Across all treated patients, AEs of any grade occurred in 86.4% (n = 38), and AEs of grade 3 or higher occurred in 52.3% (n = 23). The most common AEs included rash (any-grade, 36.4%; grade ≥ 3, 2.3%), erythema multiforme (11.4%; 6.8%), drug eruption (9.1%; 4.5%), neutropenia (27.3%; 9.1%), leukopenia (25.0%; 9.1%), lymphopenia (18.2%; 6.8%), thrombocytopenia (11.4%; 0%), anemia (9.1%; 0%), increased blood bilirubin (9.1%; 2.3%), constipation (13.6%; 0%), stomatitis (11.4%; 0%), nausea (11.4%; 2.3%), vomiting (9.1%; 0%), epipharyngitis (11.4%; 0%), headache (11.4%; 0%), pyrexia (9.1%; 0%), hypokalemia (9.1%; 4.5%), and decreased appetite (9.1%; 2.3%).

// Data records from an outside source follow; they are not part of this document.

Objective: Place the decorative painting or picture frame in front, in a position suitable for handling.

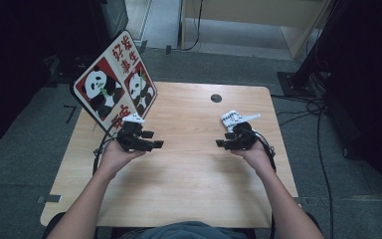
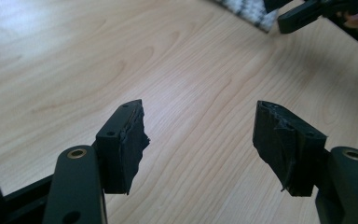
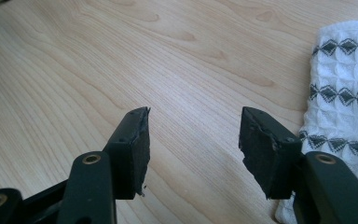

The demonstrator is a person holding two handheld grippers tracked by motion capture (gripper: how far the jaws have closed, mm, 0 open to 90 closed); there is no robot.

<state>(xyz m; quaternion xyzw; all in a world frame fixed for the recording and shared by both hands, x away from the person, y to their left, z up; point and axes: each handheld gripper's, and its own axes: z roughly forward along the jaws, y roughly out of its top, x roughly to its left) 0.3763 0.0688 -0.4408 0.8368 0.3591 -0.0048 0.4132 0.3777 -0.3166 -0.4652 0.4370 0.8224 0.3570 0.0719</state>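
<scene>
Towel [image 3: 342, 88] lies on the table [image 1: 189, 164] just beside the right gripper [image 3: 193, 140]; both grippers' jaws stand apart, empty.

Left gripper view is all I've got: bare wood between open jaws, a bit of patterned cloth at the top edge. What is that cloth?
Observer: A folded white towel with dark diamond rows, lying on the table.
Operator: Is the right gripper holding it?
Observer: No, the right gripper is open over bare wood, the towel beside it.
Operator: Anything else on the table?
Observer: A panda sign leans at the far left corner.
</scene>
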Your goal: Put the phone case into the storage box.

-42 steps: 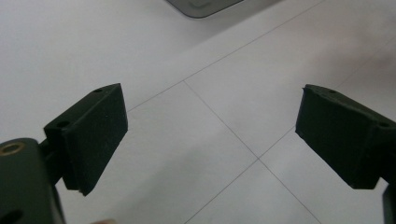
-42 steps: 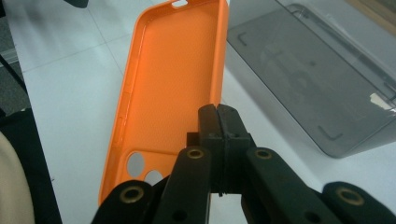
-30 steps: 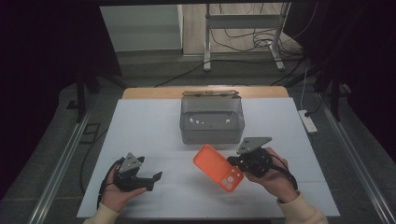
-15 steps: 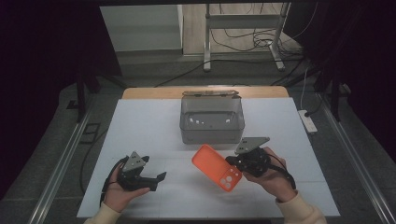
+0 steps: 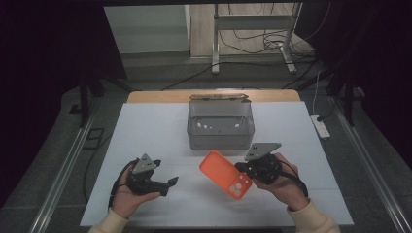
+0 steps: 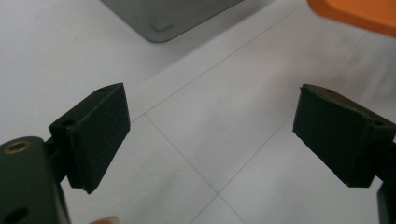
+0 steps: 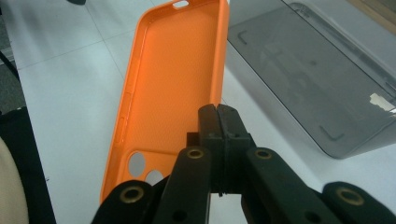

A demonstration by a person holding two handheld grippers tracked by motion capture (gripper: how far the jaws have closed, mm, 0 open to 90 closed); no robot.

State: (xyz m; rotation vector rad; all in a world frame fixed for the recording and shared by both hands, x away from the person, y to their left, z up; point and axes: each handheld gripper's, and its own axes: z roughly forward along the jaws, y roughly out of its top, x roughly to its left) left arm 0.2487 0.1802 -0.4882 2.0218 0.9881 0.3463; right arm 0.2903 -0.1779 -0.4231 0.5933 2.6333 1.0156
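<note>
Jaws of the right gripper (image 7: pixel 218 116) are pinching shut on the rim of the orange rubbery phone case (image 7: pixel 173 84), holding it tilted above the white counter (image 5: pixel 145 131), just short of the grey translucent plastic bin (image 5: pixel 221 127). Placement is pending, judging by this. Left gripper (image 6: pixel 210 130) is hovering wide open, empty, nothing obstructing.

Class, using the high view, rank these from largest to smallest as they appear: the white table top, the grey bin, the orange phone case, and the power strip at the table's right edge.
1. White table top
2. Grey bin
3. Orange phone case
4. Power strip

The case is held above the table, nearer the camera, so it may look slightly bigger than it is; the order holds anyway.
</note>
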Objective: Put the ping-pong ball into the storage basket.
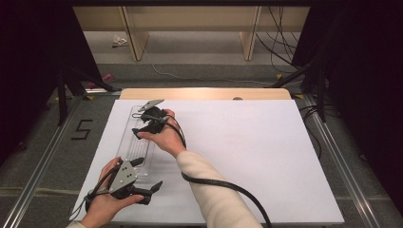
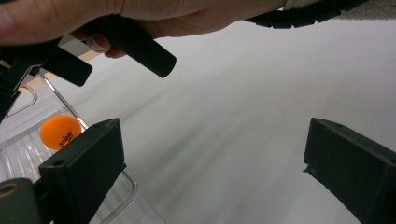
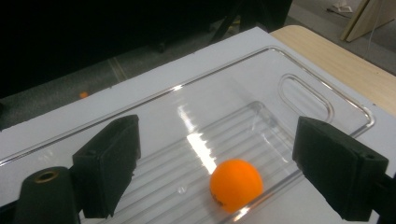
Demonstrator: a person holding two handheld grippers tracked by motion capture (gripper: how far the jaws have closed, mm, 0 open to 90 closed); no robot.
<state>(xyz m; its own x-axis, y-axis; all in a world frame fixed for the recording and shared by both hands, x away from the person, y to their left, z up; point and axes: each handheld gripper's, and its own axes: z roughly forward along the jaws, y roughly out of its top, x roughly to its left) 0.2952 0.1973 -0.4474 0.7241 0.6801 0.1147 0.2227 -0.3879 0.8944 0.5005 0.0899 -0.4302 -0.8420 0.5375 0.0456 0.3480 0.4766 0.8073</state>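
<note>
One orange ball [image 3: 236,184] in clear tray [image 3: 299,93]; right hand-held gripper [image 3: 215,168] open above

Ball [image 3: 236,185]: orange, small dark print on one side. Tray [image 3: 299,91]: clear plastic, ribbed floor. Desk [image 1: 247,142]: white sheet over light wood. Hand-held gripper [image 1: 151,119]: black jaws, grey plate. Sleeve [image 1: 214,194]: cream. Floor [image 1: 43,142]: grey, with a black numeral.

Orange ball [image 3: 236,184], smooth with small dark print on its side, rests free on the ribbed floor of my clear plastic tray [image 3: 303,93], close against the tray's raised inner edge.
</note>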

In cohort 1, AEs of any grade occurred in 80.0% (n = 16) of patients, and AEs of grade 3 or higher occurred in 35.0% (n = 7) of patients. The most common AEs of grade 3 or higher were neutropenia (10.0%), leukopenia (10.0%), erythema multiforme (5.0%), drug eruption (5.0%), increased blood bilirubin (5.0%), and decreased appetite (5.0%).
In cohort 2, AEs of any grade occurred in 100% (n = 7) of patients, and AEs of grade 3 or higher occurred in 71.4% (n = 5) of patients. The most common AEs of grade 3 or higher were erythema multiforme (28.6%), lymphopenia (28.6%), drug eruption (14.3%), and hypokalemia (14.3%). One patient in cohort 2 experienced grade 5 pneumocystis jirovecii pneumonia and interstitial lung disease 32 days after tirabrutinib treatment initiation.

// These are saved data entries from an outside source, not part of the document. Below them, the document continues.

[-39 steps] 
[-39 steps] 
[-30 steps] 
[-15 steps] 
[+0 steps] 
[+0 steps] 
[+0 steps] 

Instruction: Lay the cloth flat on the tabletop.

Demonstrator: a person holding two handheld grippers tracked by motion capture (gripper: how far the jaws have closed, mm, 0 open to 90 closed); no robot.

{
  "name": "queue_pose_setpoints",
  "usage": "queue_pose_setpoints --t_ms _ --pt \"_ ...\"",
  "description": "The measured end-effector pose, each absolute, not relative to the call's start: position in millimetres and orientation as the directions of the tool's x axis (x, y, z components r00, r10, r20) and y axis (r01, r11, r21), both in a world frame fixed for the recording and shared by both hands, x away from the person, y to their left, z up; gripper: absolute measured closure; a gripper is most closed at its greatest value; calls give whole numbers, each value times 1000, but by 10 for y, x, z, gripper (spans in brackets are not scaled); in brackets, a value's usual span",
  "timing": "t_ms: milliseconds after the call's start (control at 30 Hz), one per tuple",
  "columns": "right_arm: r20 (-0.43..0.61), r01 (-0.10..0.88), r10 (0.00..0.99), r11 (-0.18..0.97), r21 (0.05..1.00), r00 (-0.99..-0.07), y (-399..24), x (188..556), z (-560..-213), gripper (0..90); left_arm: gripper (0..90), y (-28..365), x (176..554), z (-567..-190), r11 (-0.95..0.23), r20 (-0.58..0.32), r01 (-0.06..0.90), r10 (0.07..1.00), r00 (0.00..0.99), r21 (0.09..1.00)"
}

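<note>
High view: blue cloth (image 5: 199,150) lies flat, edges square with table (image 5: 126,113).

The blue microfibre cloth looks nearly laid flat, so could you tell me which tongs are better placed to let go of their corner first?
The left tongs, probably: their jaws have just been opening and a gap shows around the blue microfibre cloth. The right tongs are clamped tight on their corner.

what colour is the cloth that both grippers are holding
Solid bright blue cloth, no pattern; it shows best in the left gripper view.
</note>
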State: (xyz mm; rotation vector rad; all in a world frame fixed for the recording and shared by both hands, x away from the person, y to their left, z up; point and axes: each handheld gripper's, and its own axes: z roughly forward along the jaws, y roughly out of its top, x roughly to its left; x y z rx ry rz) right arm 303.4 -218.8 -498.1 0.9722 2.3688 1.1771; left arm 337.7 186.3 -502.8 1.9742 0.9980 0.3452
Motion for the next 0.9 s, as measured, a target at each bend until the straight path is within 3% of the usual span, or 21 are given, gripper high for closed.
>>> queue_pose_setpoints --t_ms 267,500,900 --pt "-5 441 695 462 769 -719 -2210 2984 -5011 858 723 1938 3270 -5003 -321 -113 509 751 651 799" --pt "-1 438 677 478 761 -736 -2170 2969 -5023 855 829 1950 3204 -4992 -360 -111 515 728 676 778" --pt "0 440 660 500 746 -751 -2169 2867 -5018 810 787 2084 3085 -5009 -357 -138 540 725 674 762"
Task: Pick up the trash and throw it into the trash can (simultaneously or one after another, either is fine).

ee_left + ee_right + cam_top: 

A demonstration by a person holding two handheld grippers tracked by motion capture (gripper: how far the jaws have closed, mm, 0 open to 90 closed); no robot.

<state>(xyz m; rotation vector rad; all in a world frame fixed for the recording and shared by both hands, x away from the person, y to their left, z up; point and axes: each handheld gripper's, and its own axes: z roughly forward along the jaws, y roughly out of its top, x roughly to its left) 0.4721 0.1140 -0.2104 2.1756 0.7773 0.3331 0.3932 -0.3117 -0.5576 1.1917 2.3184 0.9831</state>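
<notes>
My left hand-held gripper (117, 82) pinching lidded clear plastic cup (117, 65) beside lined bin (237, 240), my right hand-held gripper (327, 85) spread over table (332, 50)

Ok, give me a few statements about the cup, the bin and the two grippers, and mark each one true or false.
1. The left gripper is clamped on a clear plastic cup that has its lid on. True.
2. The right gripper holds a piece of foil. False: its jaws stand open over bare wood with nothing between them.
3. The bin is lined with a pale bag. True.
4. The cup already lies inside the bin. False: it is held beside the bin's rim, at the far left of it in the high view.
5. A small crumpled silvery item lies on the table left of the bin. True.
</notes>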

In cohort 3, AEs of any grade occurred in 88.2% (n = 15) of patients, and AEs of grade 3 or higher occurred in 64.7% (n = 11) of patients. The most common AEs of grade 3 or higher were neutropenia (11.8%), leukopenia (11.8%), lymphopenia (5.9%), nausea (5.9%), hypokalemia (5.9%), and rash (5.9%).
“Atrial fibrillation of any grade was not detected,” Asai said in the interview.

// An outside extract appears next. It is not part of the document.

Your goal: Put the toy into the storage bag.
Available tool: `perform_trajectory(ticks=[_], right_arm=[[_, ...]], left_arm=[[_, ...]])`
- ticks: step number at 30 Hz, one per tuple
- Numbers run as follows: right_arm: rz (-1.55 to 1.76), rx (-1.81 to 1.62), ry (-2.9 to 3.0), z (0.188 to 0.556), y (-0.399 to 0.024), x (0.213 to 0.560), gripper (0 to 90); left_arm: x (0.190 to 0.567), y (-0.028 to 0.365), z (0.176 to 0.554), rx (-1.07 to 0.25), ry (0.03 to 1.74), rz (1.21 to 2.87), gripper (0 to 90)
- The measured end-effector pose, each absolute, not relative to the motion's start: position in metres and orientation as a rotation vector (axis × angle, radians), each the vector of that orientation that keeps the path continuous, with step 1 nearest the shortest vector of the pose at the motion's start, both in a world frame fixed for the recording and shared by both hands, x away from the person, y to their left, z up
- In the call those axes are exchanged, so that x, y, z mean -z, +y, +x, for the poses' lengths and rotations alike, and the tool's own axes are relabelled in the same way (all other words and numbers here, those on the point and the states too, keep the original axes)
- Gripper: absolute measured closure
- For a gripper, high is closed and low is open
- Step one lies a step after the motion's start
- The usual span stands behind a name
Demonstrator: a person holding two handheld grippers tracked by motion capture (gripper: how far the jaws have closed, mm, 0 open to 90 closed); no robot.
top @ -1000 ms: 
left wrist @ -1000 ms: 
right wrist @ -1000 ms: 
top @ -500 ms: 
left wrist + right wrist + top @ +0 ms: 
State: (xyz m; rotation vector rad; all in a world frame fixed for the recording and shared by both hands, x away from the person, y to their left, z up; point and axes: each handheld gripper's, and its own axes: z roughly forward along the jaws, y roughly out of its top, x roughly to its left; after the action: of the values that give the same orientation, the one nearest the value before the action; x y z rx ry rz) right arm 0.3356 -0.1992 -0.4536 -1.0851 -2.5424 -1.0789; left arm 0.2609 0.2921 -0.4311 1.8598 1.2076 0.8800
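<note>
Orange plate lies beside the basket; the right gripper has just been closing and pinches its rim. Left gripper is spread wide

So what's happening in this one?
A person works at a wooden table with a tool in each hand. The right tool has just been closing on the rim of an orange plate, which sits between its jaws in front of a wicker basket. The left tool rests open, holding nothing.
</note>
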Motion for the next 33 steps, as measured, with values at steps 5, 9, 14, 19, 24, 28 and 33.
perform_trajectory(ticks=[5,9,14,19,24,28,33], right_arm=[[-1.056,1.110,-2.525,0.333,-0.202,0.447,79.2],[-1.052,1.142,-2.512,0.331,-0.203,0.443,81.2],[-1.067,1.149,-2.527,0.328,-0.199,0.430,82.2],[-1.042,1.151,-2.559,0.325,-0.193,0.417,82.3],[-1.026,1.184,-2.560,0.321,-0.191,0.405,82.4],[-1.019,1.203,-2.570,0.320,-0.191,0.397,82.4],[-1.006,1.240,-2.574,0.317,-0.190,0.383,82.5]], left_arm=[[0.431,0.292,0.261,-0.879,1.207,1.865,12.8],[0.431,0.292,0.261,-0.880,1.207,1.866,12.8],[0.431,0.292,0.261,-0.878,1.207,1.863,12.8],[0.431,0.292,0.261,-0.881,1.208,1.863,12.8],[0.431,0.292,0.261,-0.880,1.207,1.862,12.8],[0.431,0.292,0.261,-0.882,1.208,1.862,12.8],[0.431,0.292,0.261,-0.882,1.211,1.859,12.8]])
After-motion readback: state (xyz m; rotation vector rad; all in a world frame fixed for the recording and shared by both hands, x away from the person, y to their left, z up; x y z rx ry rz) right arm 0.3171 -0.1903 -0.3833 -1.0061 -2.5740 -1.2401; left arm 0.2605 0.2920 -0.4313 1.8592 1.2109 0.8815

Most patients experienced their first treatment-related AE within 6 months of initiating tirabrutinib.
“Tirabrutinib showed durable responses and long-lasting efficacy in patients with relapsed/refractory PCNSL,” Asai said to OncLive®.
Disclosures: Dr Asai reports institutional research funding from Ono Pharmaceuticals.